Holmen’s Kowalski feels Wisconsin high school football on the brink this season


Holmen High School’s football team has finished first or second in the Mississippi Valley Conference in four of the past five years. 

There might not be a team that wants to play high school football more than the Vikings but Holmen coach Travis Kowalski doesn’t see it happening this fall.  

COVID-19 ended high school state tournaments last winter. It shut down spring sports. Now, it has pushed fall sports to the brink. 

Kowalski understands the dire circumstances, and is trying to communicate the harsh reality with his players and their families.

“I’m not an optimist and I’m not a pessimist, I’m a realist,” Kowalski said on the Wisco Sports Show on WKTY. “That’s what I told the players and parents (Monday) night. 

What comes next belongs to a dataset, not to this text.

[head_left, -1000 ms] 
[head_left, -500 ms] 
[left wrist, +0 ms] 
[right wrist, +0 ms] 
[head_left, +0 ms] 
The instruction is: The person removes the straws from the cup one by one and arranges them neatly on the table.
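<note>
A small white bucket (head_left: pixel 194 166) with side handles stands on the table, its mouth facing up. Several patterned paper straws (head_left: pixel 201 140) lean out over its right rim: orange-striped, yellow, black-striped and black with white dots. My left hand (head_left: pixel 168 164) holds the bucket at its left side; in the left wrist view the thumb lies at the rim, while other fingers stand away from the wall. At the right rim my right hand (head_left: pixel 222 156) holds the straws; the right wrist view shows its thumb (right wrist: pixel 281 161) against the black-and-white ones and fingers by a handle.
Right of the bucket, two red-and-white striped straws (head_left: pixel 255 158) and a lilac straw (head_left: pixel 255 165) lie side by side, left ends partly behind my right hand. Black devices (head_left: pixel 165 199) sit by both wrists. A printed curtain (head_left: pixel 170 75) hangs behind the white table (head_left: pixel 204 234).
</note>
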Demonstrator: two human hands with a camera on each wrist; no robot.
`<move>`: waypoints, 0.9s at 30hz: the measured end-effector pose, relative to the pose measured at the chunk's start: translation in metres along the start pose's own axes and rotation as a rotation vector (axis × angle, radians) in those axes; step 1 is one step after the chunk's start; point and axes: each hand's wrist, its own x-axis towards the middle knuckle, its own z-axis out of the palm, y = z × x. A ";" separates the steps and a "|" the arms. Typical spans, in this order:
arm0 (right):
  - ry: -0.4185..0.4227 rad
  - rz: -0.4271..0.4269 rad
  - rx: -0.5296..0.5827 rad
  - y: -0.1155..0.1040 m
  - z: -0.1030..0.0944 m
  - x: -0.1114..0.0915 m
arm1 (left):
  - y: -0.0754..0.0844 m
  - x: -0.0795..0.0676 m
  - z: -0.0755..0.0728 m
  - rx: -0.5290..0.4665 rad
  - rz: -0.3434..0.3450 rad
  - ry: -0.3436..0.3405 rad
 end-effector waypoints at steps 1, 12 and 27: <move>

“I said, ‘Listen, we have to be in green (on the COVID compass) to play a football game in La Crosse County. We can’t change those rules and, unless things drastically turn, it’s gonna be a struggle for us to have a chance at a game. In my opinion, it’s absolutely unattainable.”

The Wisconsin Intercollegiate Athletic Conference (WIAC), in which UW-La Crosse competes, cancelled its fall sports this week.

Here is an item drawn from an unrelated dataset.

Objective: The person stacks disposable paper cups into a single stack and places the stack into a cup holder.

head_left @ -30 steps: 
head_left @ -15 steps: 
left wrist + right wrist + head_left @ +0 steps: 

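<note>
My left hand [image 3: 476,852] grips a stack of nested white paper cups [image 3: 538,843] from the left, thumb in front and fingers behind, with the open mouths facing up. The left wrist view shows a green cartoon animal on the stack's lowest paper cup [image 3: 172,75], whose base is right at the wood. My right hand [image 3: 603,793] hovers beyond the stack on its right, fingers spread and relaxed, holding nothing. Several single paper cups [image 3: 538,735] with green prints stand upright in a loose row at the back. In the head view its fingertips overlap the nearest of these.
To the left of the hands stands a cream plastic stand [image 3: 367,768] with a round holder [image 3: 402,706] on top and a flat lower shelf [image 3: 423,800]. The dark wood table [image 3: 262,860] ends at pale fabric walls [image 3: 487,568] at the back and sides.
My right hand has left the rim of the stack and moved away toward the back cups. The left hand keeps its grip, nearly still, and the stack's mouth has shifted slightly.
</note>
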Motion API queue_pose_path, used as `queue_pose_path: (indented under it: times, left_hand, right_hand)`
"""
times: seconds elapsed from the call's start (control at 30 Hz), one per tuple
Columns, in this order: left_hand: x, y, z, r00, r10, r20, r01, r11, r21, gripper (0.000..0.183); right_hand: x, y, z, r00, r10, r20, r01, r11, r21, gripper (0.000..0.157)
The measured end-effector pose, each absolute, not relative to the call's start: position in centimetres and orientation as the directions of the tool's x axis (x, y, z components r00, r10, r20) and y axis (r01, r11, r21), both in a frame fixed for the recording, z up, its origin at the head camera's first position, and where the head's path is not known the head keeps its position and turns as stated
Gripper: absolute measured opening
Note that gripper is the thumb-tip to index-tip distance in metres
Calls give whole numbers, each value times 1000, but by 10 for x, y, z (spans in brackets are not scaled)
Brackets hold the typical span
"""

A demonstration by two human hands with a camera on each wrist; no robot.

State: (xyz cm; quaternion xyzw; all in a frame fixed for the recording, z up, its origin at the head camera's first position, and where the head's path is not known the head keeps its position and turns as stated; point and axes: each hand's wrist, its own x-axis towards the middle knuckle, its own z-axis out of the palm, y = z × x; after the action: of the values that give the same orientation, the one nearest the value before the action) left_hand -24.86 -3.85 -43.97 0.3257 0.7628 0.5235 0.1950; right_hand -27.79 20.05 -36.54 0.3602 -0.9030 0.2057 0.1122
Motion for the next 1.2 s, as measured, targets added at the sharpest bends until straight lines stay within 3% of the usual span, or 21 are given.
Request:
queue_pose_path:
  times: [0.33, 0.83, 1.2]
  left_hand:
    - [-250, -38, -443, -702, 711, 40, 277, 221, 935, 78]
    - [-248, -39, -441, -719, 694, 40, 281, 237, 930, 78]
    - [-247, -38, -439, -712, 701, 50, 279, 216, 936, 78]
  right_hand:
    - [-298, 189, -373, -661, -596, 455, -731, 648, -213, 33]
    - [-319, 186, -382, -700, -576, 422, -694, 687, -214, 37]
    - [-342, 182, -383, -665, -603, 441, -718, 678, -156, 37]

While this time of shutdowns and social distancing has taken its toll on students and student athletes, it hasn’t been easy for teachers and coaches either. 

“This is the longest I’ve been away from Holmen High School in my 14 years of teaching, including summers,” Kowalski said, adding how he’s preached routine and discipline to his athletes over the summer in an effort to maintain some sense of normalcy.  “I told my kids, ‘Get up at the same time in the morning. I still get up at 5:30 (a.m.) everyday, just like I’m going to school and to the weight room. If you don’t keep yourself in a routine, your body gets all out of whack.'”

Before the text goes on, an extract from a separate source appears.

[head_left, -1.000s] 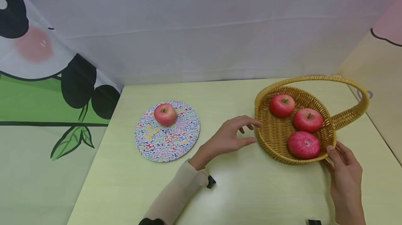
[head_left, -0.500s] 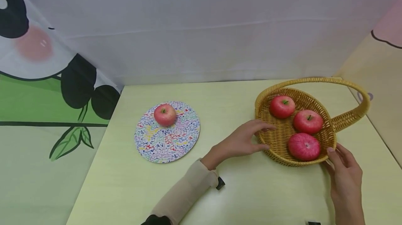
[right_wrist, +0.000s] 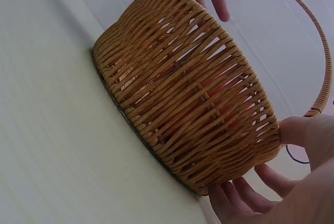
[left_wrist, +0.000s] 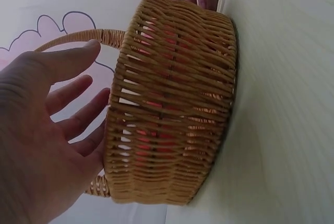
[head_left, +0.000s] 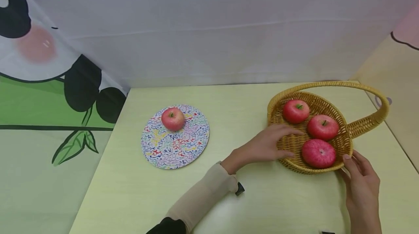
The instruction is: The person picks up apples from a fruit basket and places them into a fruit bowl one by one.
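Observation:
A tan wicker basket (head_left: pixel 289 165) with a tall arched handle stands at the table's right side. Inside lie a red apple (head_left: pixel 296 111) at the back, another red apple (head_left: pixel 323 127) in the middle and a darker pink-red, streaked apple (head_left: pixel 318 153) at the front. My left hand (head_left: pixel 270 146) reaches over the basket's left rim, fingers parted and holding nothing, near the streaked apple. With thumb on the rim and fingers against the outer wall, my right hand (head_left: pixel 362 186) grips the basket's front right. The left wrist view shows the left hand (left_wrist: pixel 57 125) beside the woven wall.
On the table's left half lies a round, multicoloured patterned plate (head_left: pixel 176 154), with a pale red apple (head_left: pixel 172 119) on it. White cloth (head_left: pixel 209 52) hangs behind the table (head_left: pixel 137 197). A printed panel (head_left: pixel 55 110) stands at the left.
My left hand has moved right, from beside the basket's left rim to over its inside. The right hand keeps its grip on the rim, and the apples have stayed in place.

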`<action>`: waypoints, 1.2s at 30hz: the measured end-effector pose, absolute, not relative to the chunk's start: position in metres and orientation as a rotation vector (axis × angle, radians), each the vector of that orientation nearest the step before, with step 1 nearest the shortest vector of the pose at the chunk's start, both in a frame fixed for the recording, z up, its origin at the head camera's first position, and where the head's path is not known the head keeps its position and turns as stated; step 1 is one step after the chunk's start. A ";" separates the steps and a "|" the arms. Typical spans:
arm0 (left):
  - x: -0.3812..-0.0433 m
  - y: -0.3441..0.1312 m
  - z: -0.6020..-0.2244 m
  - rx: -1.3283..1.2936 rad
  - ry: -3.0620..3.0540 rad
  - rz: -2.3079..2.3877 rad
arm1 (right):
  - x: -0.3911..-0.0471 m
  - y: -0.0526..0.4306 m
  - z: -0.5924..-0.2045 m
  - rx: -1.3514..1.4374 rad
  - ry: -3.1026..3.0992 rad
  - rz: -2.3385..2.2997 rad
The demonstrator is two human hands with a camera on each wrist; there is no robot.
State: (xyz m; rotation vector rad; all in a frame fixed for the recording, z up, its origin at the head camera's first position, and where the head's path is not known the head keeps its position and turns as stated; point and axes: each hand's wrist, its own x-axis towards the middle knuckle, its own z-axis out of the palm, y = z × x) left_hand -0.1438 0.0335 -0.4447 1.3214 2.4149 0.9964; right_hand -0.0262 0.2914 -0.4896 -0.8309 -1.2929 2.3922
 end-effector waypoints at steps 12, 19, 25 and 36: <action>-0.146 0.072 -0.444 1.342 2.452 0.599 | -0.025 0.294 -0.488 -0.841 -1.328 2.376; -0.143 0.086 -0.443 1.299 2.381 0.532 | -0.024 0.294 -0.488 -0.853 -1.324 2.389; -0.143 0.093 -0.446 1.272 2.345 0.556 | -0.024 0.294 -0.488 -0.879 -1.349 2.375; -0.145 0.104 -0.451 1.241 2.342 0.505 | -0.025 0.292 -0.489 -0.868 -1.345 2.368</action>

Kowalski realizes that the loss of a football season could crush some of his athletes — especially seniors.

“If I would have been told my senior year of football was cancelled, ooof,” he said. “I probably would have shut down, I’m not gonna lie. I absolutely loved football, it was my favorite thing in the world.”

A loss of another season is especially devastating after athletes lost their spring seasons just months ago.

The last thing Kowalski wants is further damage to other sports in the future. Part of the WIAA Board of Control’s plan last week was the possibility of moving fall sports to the spring and spring to the summer.

“If the MVC moves football to spring, you overlap with spring sports and force kids to choose,” Kowalski said. “Our school is tight knit. Our coaches and sports do a lot of things together, and I don’t wanna drive a wedge in my community.

“If we could move football to the spring, but the rest of the state doesn’t, I would not be in favor of that. I think it would cause more harm than good in our community.”

The start date at this time for football is Sept. 7 — pushed back a month last week by the WIAA. If La Crosse County’s risk level doesn’t drop substantially by then, there will be no practices or games.

Given 20,000 college students will be returning to town in the coming weeks with a likely increase of COVID-19 spread, football seems like an impossibility.